How a Missing Security Control Turned WhatsApp’s API into a Data Goldmine

How a Missing Security Control Turned WhatsApp’s API into a Data Goldmine

Alex Cipher's Profile Pictire Alex Cipher 8 min read

A single overlooked security measure turned WhatsApp’s API into a treasure trove for data harvesters. When researchers discovered that WhatsApp’s contact-discovery API lacked robust rate limiting, they didn’t just find a minor oversight—they uncovered a vulnerability that allowed the enumeration of 3.5 billion active accounts, dwarfing previous data leaks in scale and sensitivity. By automating requests through just a handful of authenticated sessions, the researchers were able to query over 100 million phone numbers per hour, collecting not only account existence but also profile photos, status messages, and even public encryption keys (BleepingComputer).

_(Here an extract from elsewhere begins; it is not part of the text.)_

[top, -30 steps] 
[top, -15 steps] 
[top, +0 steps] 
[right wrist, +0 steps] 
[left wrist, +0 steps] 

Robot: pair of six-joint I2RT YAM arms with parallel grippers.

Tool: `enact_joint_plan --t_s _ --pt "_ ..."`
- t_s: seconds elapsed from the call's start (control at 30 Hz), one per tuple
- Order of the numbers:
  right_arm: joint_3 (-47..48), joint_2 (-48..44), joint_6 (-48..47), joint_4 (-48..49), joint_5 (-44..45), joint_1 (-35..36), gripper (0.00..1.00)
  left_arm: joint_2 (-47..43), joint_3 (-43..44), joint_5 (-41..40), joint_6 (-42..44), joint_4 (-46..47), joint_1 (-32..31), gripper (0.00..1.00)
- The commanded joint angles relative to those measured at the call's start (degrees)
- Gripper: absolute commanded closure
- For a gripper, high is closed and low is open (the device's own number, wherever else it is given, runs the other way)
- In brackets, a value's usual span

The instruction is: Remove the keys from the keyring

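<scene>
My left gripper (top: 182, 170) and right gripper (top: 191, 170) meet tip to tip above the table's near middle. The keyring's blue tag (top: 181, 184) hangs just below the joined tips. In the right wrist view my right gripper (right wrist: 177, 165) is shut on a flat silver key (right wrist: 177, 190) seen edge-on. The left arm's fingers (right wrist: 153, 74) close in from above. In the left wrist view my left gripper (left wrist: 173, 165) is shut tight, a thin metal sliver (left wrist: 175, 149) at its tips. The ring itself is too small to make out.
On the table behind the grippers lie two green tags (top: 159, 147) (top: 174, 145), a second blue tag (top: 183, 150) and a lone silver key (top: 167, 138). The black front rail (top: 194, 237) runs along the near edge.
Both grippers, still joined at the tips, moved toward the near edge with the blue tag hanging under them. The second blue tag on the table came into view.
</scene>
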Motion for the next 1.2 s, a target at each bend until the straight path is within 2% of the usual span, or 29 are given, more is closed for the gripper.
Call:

This incident isn’t just about WhatsApp. It’s a wake-up call for the entire tech industry, echoing past breaches at Facebook, Twitter, and Dell, where APIs without proper throttling became open doors for mass data scraping. The WhatsApp case stands out for its global reach, revealing active users in countries where the app is banned and exposing regulatory gaps that could lead to hefty fines under laws like the GDPR. As APIs become the backbone of digital services, this story highlights the urgent need for smarter, adaptive security—especially as attackers grow more sophisticated and data becomes ever more valuable.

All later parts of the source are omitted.